====== EXCERPTED DATA

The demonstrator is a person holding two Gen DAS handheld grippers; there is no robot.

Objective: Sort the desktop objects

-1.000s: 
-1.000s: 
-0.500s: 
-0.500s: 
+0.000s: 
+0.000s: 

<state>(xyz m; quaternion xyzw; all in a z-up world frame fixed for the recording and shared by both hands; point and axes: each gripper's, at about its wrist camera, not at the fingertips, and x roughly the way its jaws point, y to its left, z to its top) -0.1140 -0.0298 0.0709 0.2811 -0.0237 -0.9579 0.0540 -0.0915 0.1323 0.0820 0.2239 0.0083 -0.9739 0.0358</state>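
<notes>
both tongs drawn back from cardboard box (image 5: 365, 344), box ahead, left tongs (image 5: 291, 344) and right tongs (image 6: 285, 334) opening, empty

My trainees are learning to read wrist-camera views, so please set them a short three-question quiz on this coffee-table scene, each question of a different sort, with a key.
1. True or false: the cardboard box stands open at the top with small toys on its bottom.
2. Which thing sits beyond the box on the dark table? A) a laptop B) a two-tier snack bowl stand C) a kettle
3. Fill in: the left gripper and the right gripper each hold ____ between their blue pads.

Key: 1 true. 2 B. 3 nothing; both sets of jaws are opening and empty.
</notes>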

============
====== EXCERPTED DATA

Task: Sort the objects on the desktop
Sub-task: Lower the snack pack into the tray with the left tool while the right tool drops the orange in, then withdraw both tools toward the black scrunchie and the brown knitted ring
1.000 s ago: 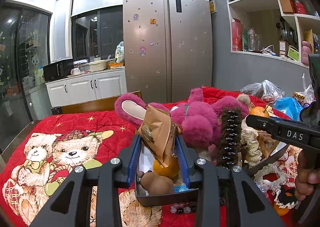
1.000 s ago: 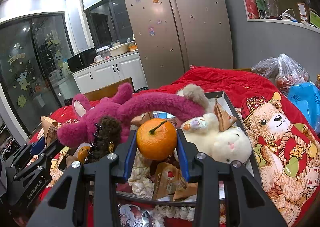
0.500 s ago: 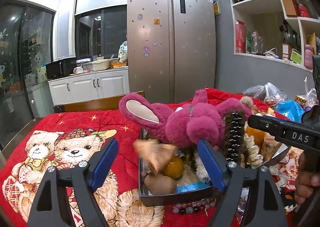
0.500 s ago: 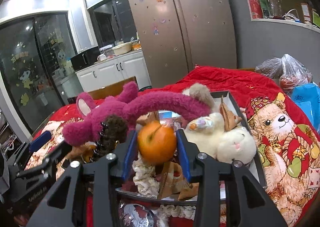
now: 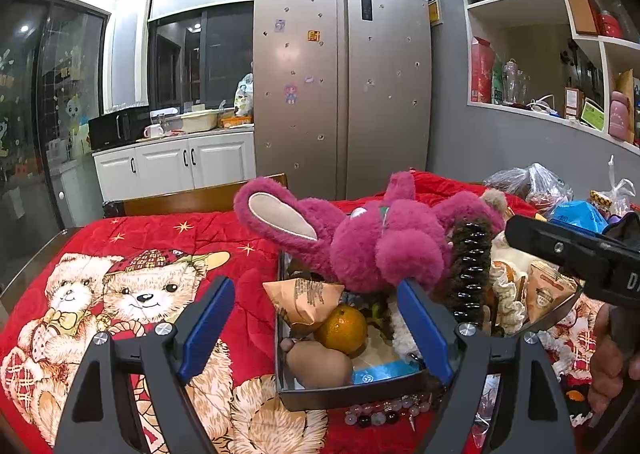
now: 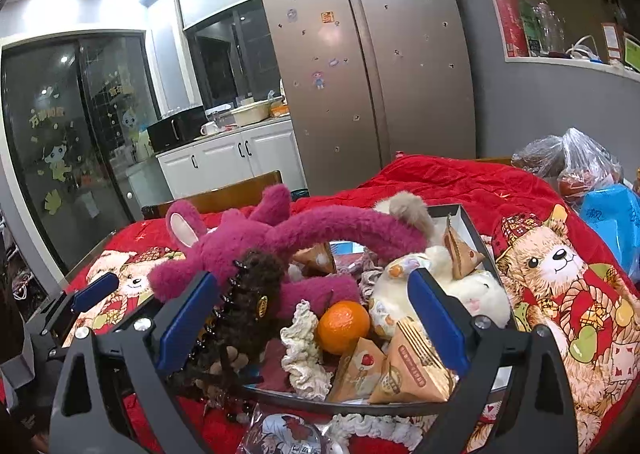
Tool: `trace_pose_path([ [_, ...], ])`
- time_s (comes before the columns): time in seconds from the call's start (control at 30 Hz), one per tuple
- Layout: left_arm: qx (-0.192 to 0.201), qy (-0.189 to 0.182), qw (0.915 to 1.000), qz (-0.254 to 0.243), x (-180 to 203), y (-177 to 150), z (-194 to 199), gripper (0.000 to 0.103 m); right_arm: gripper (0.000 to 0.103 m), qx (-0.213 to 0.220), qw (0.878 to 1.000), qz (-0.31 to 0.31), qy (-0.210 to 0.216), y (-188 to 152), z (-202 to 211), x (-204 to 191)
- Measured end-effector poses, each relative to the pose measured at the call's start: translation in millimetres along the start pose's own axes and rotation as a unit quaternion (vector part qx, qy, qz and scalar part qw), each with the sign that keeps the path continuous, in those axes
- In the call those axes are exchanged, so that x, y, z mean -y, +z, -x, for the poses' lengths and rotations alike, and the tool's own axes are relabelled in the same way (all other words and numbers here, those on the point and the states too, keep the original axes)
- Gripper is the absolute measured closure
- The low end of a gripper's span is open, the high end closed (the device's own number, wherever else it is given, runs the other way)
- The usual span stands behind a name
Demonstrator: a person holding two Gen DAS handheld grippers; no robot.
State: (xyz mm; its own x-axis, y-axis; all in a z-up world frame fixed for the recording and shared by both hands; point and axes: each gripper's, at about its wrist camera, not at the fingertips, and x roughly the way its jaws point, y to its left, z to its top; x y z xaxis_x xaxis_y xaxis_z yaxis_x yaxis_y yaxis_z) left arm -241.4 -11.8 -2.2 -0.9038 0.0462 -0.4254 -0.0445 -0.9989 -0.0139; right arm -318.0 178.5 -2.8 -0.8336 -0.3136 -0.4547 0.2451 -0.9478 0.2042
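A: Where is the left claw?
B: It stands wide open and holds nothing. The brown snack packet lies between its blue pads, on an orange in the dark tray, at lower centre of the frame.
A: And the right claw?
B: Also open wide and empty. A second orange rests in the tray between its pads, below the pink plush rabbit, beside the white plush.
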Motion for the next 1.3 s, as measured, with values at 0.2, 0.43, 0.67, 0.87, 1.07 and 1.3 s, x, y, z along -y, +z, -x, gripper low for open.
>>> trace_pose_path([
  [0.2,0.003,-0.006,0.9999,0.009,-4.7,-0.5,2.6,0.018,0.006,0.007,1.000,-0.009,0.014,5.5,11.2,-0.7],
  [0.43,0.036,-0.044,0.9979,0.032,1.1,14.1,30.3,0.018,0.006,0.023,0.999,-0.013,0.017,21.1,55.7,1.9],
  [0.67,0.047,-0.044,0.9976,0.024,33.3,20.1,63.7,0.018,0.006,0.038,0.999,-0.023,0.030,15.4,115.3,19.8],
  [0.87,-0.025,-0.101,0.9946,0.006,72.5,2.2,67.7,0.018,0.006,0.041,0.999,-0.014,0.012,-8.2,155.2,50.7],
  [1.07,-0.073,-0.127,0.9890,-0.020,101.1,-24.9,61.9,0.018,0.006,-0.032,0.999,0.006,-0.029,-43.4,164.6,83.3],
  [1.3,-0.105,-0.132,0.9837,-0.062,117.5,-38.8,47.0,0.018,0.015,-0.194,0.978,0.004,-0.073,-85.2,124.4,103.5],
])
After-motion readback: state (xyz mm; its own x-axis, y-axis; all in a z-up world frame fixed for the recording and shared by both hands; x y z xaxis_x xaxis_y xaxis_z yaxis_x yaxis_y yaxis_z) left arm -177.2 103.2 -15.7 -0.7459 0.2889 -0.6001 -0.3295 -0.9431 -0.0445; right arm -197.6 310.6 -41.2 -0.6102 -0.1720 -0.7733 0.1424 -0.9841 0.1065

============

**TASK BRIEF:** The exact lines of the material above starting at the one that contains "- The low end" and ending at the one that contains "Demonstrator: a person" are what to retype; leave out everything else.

**SOLUTION TO THIS PROBLEM:**
- The low end of a gripper's span is open, the high end closed (the device's own number, wherever else it is given, runs the other way)
- The usual span stands behind a name
Demonstrator: a person holding two Gen DAS handheld grippers; no robot.

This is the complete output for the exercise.